The case was stayed, pending arbitration, pursuant to the Sentry policy. The panel of arbitrators included Howard Schulman, chosen by plaintiffs, another attorney chosen by defendant, and a neutral attorney chosen by the other two arbitrators. In a two-to-one decision, the arbitration panel awarded plaintiffs $120,000.

*703 Defendant filed an application for vacation of the arbitration award pursuant to R.C. 2711.10, and for declaratory judgment. Defendant asserted that the arbitration award was procured as a result of fraud, misconduct and partiality on the part of plaintiffs and their chosen arbitrator, Howard Schulman. Defendant attached the affidavit of its attorney, Michael A. Thomas, who stated that Schulman improperly failed to disclose “that said arbitrator represented the claimant in a proceeding involving a claim directly related to the alleged injuries that were the subject matter of the instant Arbitration Hearing.” Defendant also asked the court for declaratory judgment excluding plaintiffs as insureds under its policy because plaintiffs by their misconduct violated the spirit of the insurance agreement.

In opposition to defendant’s application for vacation of the arbitration award, plaintiffs asserted that the lawsuit against the Lakewood City School District regarding King’s 1986 accident was distinct and separate from the claim against defendant Sentry which arose out of the 1987 accident. Plaintiffs attached five affidavits which state that Schulman signed the complaint arising out of the 1986 accident as a professional courtesy for attorney Jeffrey Friedman, because Friedman’s partner represented other school boards; that Friedman was substituted as counsel for Schulman soon after the complaint was filed; that Friedman informed counsel for Lakewood City School District that he was acting counsel, even though Schulman signed the complaint; that Schulman never met with plaintiffs regarding the 1986 accident; and that Schulman never entered into a representation agreement with plaintiffs, nor had any pecuniary interest in any matter regarding plaintiffs.

In its journal entry vacating the arbitration award, the court of common pleas stated that “although there has been no showing of impropriety, fraud or misconduct as such, in order to avoid the appearance of same, defendant Sentry Claims’ application for vacation of arbitration award and declaratory judgment is granted.” Plaintiffs King and her mother brought this timely appeal of that decision.

All three of appellants’ assignments of error assert that the trial court erred in vacating the arbitration award, and accordingly will be addressed together. 1

*704 The trial court vacated the arbitration award pursuant to R.C. 2711.10, which states as follows:

“In any of the following cases, the court of common pleas shall make, an order vacating the award upon the application of any party to the arbitration if:

“(A) The award was procured by corruption, fraud, or undue means.

“(B) There was evident partiality or corruption on the part of the arbitrators, or any of them.

“(C) The arbitrators were guilty of misconduct in refusing to postpone the hearing, upon sufficient cause shown, or in refusing to hear evidence pertinent and material to the controversy; or of any other misbehavior by which the rights of any party have been prejudiced.

“(D) The arbitrators exceeded their powers, or so imperfectly executed them that a mutual, final, and definite award upon the subject matter submitted was not made.

“If an award is vacated and the time within which the agreement required the award to be made has not expired, the court may direct a rehearing by the arbitrators.”

An arbitration award may not be vacated absent a clear showing of fraud, misconduct, or gross procedural improprieties.

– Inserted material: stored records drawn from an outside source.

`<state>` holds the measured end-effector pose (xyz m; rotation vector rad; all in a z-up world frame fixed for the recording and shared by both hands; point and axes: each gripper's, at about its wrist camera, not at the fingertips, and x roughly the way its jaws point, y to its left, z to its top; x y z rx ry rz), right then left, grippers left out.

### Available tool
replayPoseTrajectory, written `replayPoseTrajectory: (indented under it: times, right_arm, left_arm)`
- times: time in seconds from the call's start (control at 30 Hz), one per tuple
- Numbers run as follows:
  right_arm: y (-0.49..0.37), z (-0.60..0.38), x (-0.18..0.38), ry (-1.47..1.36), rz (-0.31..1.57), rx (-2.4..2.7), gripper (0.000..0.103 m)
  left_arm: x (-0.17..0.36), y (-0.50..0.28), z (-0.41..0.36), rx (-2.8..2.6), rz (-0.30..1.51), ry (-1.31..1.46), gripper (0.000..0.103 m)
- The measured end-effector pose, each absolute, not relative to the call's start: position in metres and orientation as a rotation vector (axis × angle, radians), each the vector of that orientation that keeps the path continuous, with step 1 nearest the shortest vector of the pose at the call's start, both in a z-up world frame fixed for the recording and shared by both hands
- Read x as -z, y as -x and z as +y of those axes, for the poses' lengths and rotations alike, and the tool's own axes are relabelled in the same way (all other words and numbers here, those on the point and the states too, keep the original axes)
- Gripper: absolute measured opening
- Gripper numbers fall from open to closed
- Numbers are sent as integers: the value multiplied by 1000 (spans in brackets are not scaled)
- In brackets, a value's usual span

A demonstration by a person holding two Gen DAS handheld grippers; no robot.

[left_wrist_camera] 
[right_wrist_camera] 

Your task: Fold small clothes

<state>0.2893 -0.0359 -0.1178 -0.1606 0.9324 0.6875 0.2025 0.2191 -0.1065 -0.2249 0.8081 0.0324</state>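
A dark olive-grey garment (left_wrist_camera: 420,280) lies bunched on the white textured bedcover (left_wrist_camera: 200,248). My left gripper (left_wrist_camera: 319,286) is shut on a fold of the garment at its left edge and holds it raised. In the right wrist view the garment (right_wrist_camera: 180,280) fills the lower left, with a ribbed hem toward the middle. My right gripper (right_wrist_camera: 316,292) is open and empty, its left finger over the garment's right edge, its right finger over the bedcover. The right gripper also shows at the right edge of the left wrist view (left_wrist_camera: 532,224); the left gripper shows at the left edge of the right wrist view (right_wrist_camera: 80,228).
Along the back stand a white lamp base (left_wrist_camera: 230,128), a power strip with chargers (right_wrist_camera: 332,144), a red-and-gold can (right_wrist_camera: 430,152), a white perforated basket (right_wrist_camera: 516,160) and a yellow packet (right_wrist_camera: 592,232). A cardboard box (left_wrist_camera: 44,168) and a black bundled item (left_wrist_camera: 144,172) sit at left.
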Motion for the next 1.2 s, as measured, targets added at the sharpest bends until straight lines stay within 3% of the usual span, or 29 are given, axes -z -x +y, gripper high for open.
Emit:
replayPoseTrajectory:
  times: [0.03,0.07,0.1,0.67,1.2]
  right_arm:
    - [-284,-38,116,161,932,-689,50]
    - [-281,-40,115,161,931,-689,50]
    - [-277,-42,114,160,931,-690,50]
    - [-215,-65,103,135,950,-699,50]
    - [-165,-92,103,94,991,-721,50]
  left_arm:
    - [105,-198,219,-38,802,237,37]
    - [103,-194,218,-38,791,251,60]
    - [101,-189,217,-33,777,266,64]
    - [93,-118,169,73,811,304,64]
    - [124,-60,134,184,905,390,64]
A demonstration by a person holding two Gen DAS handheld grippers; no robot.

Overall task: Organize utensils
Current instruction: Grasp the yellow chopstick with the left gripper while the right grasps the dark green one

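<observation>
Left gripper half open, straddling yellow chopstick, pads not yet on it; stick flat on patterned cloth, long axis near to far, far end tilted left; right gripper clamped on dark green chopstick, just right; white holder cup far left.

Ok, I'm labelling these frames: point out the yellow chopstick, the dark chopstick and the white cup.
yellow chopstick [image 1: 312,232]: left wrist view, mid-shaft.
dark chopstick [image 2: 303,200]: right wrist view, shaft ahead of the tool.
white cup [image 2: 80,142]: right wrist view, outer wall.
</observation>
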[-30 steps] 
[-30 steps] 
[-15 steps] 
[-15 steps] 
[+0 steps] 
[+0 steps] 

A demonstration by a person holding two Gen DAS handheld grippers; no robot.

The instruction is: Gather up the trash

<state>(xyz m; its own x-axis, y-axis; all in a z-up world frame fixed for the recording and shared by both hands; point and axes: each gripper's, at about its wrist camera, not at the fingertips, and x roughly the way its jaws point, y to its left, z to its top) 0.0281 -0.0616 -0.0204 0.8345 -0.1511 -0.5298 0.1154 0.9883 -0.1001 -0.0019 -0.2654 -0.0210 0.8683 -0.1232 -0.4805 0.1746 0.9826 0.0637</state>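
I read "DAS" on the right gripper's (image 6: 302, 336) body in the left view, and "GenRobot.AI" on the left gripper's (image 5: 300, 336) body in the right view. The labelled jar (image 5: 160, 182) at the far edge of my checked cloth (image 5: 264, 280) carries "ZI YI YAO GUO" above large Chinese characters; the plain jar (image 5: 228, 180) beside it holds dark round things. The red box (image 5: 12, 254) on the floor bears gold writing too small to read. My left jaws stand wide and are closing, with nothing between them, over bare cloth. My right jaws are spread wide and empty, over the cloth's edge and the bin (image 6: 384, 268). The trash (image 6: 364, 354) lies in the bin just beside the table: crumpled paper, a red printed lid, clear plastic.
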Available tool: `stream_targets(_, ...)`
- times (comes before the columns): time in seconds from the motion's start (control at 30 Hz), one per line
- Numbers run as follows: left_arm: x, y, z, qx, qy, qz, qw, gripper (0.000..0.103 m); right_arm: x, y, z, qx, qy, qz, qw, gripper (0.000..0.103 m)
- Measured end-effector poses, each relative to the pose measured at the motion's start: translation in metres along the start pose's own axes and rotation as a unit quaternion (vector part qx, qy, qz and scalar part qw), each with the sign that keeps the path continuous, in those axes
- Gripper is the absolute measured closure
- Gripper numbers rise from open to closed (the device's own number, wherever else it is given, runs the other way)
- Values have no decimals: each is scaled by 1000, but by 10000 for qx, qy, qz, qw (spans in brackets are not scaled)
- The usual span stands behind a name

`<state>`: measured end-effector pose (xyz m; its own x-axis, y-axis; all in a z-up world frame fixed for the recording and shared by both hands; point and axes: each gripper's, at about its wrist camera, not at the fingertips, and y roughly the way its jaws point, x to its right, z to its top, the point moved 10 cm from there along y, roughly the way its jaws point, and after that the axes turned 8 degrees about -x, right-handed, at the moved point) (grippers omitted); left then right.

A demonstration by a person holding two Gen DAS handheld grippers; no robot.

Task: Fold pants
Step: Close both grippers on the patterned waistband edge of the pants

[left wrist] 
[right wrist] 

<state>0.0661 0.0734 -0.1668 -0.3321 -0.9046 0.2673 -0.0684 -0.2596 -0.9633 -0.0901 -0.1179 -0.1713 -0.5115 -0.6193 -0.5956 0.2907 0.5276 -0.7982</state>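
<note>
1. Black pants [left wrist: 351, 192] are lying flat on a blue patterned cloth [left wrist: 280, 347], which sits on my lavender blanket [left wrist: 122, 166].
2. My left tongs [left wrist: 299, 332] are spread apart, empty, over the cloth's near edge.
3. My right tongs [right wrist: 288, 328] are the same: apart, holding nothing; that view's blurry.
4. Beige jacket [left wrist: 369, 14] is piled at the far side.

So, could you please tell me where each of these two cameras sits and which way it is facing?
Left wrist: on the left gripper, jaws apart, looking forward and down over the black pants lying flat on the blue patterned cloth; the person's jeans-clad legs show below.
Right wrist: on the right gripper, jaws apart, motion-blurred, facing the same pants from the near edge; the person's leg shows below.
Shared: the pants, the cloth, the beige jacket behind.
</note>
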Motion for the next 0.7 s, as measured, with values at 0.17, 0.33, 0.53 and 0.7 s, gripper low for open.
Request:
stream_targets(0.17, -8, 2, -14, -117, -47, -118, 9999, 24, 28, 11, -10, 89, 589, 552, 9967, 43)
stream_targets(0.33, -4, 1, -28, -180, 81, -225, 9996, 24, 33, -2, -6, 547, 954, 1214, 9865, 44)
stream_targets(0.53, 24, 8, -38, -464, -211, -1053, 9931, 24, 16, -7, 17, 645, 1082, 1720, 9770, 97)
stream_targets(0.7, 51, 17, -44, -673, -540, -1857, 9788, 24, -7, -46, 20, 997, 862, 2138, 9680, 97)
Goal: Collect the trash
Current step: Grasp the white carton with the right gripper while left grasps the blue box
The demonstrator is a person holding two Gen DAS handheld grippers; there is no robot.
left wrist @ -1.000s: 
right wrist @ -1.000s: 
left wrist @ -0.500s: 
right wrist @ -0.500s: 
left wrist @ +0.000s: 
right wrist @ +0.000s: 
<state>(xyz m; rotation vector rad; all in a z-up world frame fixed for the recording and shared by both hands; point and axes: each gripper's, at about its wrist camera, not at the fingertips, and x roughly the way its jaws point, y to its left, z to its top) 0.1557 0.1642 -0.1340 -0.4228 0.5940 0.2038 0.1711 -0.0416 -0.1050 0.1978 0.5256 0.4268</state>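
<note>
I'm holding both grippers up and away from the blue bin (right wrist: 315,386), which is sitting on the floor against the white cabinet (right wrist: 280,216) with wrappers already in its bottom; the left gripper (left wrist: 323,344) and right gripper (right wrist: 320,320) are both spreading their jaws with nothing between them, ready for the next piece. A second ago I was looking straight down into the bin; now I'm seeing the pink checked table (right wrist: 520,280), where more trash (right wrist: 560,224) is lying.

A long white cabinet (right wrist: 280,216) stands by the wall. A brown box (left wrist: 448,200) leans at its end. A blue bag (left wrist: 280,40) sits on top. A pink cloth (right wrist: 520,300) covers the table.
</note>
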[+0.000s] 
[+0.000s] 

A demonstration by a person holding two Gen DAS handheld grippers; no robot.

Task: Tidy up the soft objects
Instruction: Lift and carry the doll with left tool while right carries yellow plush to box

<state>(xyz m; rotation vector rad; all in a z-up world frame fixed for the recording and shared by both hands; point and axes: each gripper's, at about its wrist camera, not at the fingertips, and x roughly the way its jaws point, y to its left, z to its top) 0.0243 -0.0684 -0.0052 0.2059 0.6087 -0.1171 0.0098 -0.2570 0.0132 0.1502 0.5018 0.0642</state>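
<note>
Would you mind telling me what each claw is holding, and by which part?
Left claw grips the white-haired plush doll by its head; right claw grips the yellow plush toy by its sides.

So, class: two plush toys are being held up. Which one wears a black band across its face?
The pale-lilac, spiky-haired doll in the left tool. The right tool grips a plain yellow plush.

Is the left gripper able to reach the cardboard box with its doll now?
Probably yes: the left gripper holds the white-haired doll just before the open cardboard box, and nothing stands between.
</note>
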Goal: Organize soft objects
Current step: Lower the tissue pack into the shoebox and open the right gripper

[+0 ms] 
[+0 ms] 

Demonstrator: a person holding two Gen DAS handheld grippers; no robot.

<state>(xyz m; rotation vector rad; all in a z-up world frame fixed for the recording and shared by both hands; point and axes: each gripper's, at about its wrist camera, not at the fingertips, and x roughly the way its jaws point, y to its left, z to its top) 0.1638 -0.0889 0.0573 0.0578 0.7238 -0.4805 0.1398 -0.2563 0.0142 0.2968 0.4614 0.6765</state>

Goodyear v. Local Union No. 200 (1975), 42 Ohio St.2d 516, 522, 71 O.O.2d 509, 512, 830 N.E.2d 703, 707, certiorari denied (1975), 423 U.S. 986, 96 S.Ct. 393, 46 L.Ed.2d 303.

“The whole purpose of arbitration would be undermined if courts had broad authority to vacate an arbitrator’s award. Thus, this court has stated, ‘[i]t is the policy of the law to favor and encourage arbitration and every reasonable intendment will be indulged to give effect to such proceedings and to favor the regularity and integrity of the arbitrator’s acts.’ ” Mahoning Cty. Bd. of Mental Retardation v. Mahoning Cty. TMR Edn. Assn. (1986), 22 Ohio St.3d 80, 83-84, 22 OBR 95, 97-99, 488 N.E.2d 872, 874-876, quoting Campbell v. Automatic Die & Products Co. (1954), 162 Ohio St. 321, 329, 55 O.O. 195, 199, 123 N.E.2d 401, 405.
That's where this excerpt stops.